Do You Actually Need a Vector Database? (Vectorless RAG Guide)

Every week another startup announces they chose Pinecone, Weaviate, or Qdrant before they even had users. Meanwhile, their competitor is shipping faster with SQLite and a cosine similarity function.

The vector database gold rush has created an assumption: if you're building anything RAG-adjacent, you need a vector database. This assumption is wrong for a large percentage of use cases.

Let me show you when you don't need one — and what to use instead.

The Cost of Over-Engineering

Adding a vector database to your stack has real costs:

Operational complexity: another service to deploy, monitor, update, and debug
Data synchronization: keeping your primary database and vector database in sync is a source of bugs
Latency overhead: an additional network hop for every query
Financial cost: Pinecone's starter pod is $70/month; Weaviate Cloud starts at $25/month
Engineering time: learning a new API, data model, and query language

None of these costs are worth paying if simpler solutions work.

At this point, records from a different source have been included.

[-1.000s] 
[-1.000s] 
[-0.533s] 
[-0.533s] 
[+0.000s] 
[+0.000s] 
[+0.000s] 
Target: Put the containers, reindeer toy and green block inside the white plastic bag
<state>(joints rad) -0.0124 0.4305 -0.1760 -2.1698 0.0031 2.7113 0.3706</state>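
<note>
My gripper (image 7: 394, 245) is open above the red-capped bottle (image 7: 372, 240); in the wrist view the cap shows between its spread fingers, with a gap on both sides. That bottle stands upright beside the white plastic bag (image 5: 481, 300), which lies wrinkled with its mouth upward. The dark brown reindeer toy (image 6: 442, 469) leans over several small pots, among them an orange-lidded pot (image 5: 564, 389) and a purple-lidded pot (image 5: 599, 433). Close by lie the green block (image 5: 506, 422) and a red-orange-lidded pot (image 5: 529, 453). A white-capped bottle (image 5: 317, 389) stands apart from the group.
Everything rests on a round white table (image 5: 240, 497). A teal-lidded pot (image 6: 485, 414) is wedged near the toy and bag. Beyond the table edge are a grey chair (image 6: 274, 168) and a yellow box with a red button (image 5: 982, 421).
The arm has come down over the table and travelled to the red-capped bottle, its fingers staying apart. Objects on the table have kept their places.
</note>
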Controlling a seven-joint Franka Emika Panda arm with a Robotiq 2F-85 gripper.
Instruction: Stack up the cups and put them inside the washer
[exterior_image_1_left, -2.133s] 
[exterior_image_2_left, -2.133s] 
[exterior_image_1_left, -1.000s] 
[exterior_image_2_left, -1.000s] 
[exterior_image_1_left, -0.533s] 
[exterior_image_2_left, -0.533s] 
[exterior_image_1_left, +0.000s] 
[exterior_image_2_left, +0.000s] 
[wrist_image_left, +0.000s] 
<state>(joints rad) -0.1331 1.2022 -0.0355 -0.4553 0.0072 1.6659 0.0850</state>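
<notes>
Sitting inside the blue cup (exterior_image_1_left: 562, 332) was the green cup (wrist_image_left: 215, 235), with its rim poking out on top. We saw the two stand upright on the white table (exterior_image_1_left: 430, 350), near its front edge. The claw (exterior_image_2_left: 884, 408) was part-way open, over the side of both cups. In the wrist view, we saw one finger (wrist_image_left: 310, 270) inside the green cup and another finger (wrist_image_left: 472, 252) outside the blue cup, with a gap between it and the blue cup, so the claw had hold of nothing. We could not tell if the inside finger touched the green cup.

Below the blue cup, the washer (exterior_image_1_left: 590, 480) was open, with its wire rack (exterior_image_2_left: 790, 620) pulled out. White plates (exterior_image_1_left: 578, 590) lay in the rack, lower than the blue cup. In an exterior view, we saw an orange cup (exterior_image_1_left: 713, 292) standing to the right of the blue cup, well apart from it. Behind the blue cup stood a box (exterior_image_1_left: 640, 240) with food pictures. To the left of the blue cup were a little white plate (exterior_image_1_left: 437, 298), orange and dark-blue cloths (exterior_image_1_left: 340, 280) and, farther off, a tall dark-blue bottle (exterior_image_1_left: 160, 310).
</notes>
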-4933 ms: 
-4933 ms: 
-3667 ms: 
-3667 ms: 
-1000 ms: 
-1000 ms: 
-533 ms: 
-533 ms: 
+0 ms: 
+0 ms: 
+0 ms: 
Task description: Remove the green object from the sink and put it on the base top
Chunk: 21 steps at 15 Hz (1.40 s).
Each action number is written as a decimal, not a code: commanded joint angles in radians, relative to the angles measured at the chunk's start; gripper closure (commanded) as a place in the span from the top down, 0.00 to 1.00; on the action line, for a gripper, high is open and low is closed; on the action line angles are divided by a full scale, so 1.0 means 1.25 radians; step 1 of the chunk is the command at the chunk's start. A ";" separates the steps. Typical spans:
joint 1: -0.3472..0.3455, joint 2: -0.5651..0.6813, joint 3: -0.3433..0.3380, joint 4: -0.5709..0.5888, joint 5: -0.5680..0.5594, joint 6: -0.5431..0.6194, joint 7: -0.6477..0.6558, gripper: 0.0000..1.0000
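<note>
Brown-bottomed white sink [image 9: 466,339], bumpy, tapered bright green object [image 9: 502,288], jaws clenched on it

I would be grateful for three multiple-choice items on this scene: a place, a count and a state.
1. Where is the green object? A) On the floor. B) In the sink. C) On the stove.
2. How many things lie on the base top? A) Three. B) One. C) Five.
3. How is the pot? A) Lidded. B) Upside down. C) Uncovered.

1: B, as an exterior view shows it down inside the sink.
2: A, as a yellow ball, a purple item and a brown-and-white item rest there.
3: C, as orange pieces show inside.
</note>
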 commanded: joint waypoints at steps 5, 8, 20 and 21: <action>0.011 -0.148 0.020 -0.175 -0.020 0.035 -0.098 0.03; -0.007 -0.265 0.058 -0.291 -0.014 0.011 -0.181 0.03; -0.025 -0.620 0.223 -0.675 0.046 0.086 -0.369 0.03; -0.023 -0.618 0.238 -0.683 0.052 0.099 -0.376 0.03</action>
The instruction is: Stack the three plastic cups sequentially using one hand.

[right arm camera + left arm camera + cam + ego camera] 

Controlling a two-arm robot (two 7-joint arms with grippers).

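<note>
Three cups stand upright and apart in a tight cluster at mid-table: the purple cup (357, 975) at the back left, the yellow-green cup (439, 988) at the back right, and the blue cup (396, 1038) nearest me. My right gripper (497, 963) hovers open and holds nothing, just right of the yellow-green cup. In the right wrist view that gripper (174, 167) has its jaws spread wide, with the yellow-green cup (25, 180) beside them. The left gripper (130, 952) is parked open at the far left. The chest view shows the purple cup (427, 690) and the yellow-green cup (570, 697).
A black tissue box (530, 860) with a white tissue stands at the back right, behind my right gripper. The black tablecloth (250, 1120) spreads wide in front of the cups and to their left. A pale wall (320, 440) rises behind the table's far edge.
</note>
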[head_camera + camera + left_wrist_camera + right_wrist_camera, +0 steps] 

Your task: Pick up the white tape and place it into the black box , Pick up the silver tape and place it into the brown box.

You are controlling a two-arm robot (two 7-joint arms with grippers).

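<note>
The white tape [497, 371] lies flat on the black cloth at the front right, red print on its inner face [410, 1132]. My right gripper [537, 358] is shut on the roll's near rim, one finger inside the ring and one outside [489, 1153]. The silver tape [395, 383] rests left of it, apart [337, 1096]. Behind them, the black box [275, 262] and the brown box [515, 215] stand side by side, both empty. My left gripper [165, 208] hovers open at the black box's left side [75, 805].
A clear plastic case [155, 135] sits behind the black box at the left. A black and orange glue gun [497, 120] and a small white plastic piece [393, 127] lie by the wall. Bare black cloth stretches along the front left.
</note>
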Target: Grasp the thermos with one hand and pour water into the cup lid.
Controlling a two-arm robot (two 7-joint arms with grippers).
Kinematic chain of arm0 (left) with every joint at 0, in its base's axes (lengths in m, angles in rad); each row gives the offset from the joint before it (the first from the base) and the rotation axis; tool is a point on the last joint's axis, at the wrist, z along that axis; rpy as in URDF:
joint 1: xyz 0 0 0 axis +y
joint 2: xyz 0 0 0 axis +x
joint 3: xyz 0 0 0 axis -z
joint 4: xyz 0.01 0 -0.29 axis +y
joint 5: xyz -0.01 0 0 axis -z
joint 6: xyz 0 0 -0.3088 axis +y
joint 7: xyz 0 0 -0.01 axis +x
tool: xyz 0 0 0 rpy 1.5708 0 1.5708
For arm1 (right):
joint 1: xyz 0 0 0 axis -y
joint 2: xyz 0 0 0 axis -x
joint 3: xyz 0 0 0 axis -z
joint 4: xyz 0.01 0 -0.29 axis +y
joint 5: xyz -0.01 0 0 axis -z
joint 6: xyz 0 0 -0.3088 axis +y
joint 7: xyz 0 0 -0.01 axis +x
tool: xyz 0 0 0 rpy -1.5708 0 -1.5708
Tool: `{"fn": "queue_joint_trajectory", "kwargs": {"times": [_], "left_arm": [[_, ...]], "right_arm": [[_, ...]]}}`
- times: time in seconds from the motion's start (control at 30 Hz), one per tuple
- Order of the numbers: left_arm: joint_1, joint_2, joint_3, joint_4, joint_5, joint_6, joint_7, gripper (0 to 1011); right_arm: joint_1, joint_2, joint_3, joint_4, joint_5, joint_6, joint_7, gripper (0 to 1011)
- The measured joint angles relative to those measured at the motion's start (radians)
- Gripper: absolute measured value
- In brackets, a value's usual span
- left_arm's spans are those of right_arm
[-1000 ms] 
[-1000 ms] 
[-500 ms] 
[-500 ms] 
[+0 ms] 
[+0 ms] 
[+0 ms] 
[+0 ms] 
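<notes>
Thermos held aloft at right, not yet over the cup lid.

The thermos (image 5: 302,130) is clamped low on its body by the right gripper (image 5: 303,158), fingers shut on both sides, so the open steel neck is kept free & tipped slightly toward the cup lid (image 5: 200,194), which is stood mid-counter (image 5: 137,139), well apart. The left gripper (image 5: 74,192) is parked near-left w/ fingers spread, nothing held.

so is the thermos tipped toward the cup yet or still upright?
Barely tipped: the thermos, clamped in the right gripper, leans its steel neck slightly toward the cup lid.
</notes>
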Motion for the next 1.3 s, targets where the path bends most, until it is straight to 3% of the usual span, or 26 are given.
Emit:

When Full-Text Search Beats Vector Search

Full-text search (BM25, TF-IDF) outperforms vector search for:

Exact keyword matches

If your users search for "error code E-4021" or "GDPR Article 17", BM25 will find it. Vector search might not — embeddings smooth over spelling and encode semantic meaning, which doesn't help when the user wants an exact string.

Short, specific queries

Product documentation, error messages, API references, changelog entries. These are short, precise, and keyword-indexed well. A user searching "how to reset password" in your docs will get better results from keyword search than semantic search.

High query volume + tight latency

BM25 over a 1M-document corpus is microseconds. Vector ANN search is milliseconds. If you're doing real-time autocomplete or high-volume search, full-text search is faster and cheaper.

Postgres Full-Text Search

-- Create a tsvector column for fast full-text search
ALTER TABLE documents ADD COLUMN content_tsv tsvector
  GENERATED ALWAYS AS (to_tsvector('english', content)) STORED;

CREATE INDEX ON documents USING gin(content_tsv);

-- Query with ranking
SELECT id, content,
  ts_rank(content_tsv, query) AS rank
FROM documents,
  to_tsquery('english', 'vector & database') query
WHERE content_tsv @@ query
ORDER BY rank DESC
LIMIT 10;

This handles 10M+ documents on a $100/month database instance with sub-10ms latency.

When SQLite + Cosine Similarity Is Enough

For small datasets (under 100K documents), you don't need a vector database. You need a numpy array and a cosine similarity function.

import numpy as np
import sqlite3
import json

# Store embeddings in SQLite as JSON blobs
def store_embedding(conn, doc_id, text, embedding):
    conn.execute(
        "INSERT INTO docs (id, text, embedding) VALUES (?, ?, ?)",
        (doc_id, text, json.dumps(embedding.tolist()))
    )

def search(conn, query_embedding, top_k=10):
    rows = conn.execute("SELECT id, text, embedding FROM docs").fetchall()
    
    ids = [r[0] for r in rows]
    texts = [r[1] for r in rows]
    embeddings = np.array([json.loads(r[2]) for r in rows])
    
    # Cosine similarity
    query_norm = query_embedding / np.linalg.norm(query_embedding)
    doc_norms = embeddings / np.linalg.norm(embeddings, axis=1, keepdims=True)
    scores = doc_norms @ query_norm
    
    top_indices = np.argsort(scores)[::-1][:top_k]
    return [(ids[i], texts[i], float(scores[i])) for i in top_indices]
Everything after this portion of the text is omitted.